Blind estimation and correction of microarray batch effect

Abstract

Microarray batch effect (BE) has been the primary bottleneck for large-scale integration of data from multiple experiments. Current BE correction methods either need known batch identities (ComBat) or have the potential to overcorrect, by removing true but unknown biological differences (Surrogate Variable Analysis SVA). It is well known that experimental conditions such as array or reagent batches, PCR amplification or ozone levels can affect the measured expression levels; often the direction of perturbation of the measured expression is the same in different datasets. However, there are no BE correction algorithms that attempt to estimate the individual effects of technical differences and use them to correct expression data. In this manuscript, we show that a set of signatures, each of which is a vector the length of the number of probes, calculated on a reference set of microarray samples can predict much of the batch effect in other validation sets. We present a rationale of selecting a reference set of samples designed to estimate technical differences without removing biological differences. Putting both together, we introduce the Batch Effect Signature Correction (BESC) algorithm that uses the BES calculated on the reference set to efficiently predict and remove BE. Using two independent validation sets, we show that BESC is capable of removing batch effect without removing unknown but true biological differences. Much of the variations due to batch effect is shared between different microarray datasets. That shared information can be used to predict signatures (i.e. directions of perturbation) due to batch effect in new datasets. The correction can be precomputed without using the samples to be corrected (blind), done on each sample individually (single sample) and corrects only known technical effects without removing known or unknown biological differences (conservative). Those three characteristics make it ideal for high-throughput correction of samples for a microarray data repository. We also compare the performance of BESC to three other batch correction methods: SVA, Removing Unwanted Variation (RUV) and Hidden Covariates with Prior (HCP). An R Package besc implementing the algorithm is available from http://explainbio.com.

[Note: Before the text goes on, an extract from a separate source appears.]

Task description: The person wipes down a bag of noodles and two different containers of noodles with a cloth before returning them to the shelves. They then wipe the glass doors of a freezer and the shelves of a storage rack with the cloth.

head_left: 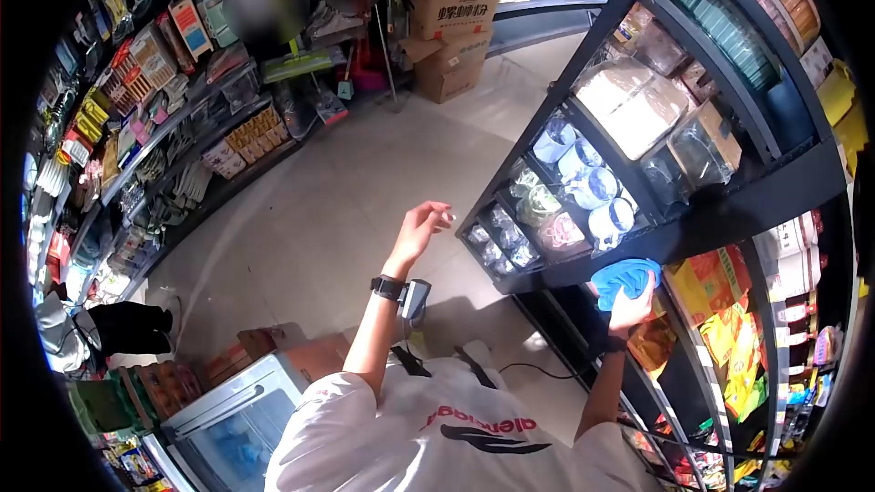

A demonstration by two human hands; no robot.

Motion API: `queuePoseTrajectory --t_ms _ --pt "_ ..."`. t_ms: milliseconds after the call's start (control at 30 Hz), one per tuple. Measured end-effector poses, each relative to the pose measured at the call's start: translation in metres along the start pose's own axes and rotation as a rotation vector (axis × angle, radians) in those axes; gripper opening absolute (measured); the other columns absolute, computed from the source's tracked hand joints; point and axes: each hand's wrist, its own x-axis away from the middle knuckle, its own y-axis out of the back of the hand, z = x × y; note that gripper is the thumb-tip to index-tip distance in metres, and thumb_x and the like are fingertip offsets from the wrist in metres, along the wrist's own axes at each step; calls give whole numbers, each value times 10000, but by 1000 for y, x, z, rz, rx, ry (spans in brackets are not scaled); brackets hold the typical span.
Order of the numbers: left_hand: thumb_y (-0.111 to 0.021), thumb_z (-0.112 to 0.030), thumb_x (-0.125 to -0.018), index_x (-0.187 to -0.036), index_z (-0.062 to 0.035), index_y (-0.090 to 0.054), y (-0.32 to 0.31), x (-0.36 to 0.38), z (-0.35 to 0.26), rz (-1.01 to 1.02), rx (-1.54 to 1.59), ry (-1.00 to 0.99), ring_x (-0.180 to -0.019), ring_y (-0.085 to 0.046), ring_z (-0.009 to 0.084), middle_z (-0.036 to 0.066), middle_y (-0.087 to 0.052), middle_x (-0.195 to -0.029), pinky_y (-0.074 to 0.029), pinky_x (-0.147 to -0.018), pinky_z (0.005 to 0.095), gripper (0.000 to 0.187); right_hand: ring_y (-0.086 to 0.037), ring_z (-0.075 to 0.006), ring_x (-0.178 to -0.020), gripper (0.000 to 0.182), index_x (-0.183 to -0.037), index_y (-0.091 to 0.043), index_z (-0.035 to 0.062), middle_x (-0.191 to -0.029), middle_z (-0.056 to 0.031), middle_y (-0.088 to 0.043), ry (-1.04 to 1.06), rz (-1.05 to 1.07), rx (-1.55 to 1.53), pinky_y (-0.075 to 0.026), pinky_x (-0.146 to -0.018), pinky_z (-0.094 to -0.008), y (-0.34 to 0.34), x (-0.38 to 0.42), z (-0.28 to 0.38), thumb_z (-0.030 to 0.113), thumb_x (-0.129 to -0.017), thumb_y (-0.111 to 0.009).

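My right hand point(629, 308) holds a blue cloth point(623, 281) against the dark end edge of the shelf unit point(674, 239) on the right. The cloth is bunched under the fingers. Out in front of my body, over the floor, my left hand point(426, 230) has its fingers curled together, with a small whitish thing point(448, 216) at the fingertips that is too small to name. Above the cloth, blue-and-white cups point(609, 218) and wrapped goods stand in the shelf's compartments. Colourful packets point(736, 337) lie on the shelves beside my right hand.
Two stacked cardboard boxes point(453, 32) stand at the back. Shelves of household goods point(137, 164) line the left side. A glass-topped freezer point(241, 419) is at the lower left, near a person's dark-clothed legs point(135, 328). A cable point(545, 367) runs to the right shelf.
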Motion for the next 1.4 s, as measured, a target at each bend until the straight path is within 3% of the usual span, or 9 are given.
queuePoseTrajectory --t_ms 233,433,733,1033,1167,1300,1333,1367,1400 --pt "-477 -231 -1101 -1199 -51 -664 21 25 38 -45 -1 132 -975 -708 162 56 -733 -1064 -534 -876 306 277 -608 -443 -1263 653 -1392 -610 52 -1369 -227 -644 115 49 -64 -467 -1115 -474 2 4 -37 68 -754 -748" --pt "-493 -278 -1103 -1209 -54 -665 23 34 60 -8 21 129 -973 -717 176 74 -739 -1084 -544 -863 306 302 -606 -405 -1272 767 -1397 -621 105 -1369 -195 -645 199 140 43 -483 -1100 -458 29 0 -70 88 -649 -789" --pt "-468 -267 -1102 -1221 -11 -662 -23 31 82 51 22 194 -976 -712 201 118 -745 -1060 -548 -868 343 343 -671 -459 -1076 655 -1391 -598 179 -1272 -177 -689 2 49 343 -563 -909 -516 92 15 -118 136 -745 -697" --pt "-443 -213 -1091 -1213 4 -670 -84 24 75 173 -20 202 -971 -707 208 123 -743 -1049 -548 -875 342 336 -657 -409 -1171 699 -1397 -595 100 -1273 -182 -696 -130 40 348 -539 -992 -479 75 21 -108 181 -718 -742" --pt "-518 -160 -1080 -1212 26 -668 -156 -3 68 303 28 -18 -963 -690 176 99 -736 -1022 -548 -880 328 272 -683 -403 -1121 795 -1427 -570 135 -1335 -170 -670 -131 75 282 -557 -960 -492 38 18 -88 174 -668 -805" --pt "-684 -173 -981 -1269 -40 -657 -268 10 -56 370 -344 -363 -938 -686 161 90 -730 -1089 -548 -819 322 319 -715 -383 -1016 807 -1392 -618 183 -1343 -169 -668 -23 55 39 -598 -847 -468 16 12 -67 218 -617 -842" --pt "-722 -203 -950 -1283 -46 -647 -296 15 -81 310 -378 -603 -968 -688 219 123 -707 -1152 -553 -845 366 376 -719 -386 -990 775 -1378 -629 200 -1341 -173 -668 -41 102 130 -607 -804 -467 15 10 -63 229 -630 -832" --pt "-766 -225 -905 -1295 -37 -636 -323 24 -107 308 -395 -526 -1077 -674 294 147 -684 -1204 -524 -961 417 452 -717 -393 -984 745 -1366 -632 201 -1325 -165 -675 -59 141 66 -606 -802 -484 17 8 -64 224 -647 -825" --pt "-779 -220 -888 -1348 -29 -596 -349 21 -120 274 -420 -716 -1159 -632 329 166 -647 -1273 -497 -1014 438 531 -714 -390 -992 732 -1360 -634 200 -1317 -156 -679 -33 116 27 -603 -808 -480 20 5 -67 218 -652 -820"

Fig 1. Cross-validated performance on reference set.

The cross-validated Distance Ratio Score (DRS) for the reference set vs. the number of Batch Effect Signatures (BES) used for the correction. Higher DRS indicate lower levels of batch effect. The DRS reaches a maximum for 30 BES.

Fig 2. Performance on validation set 1.

a) DRS for the validation set 1 using BESC, SVA, RUV and HCP and the permuted null BES b) Contribution of variance due to organ-type, calculated using PVCA c) Number of genes differentially ex-pressed between male and female samples at various levels of correction.

Fig 3. Performance on validation set 2.

a) DRS for the validation set 2 using BESC, SVA, RUV and HCP and the permuted null BES b) Contribution of variance due to disease status, calculated using PVCA c) Number of genes differentially expressed between MSI and MSS samples at various levels of correction by BESC, SVA, RUV and HCP.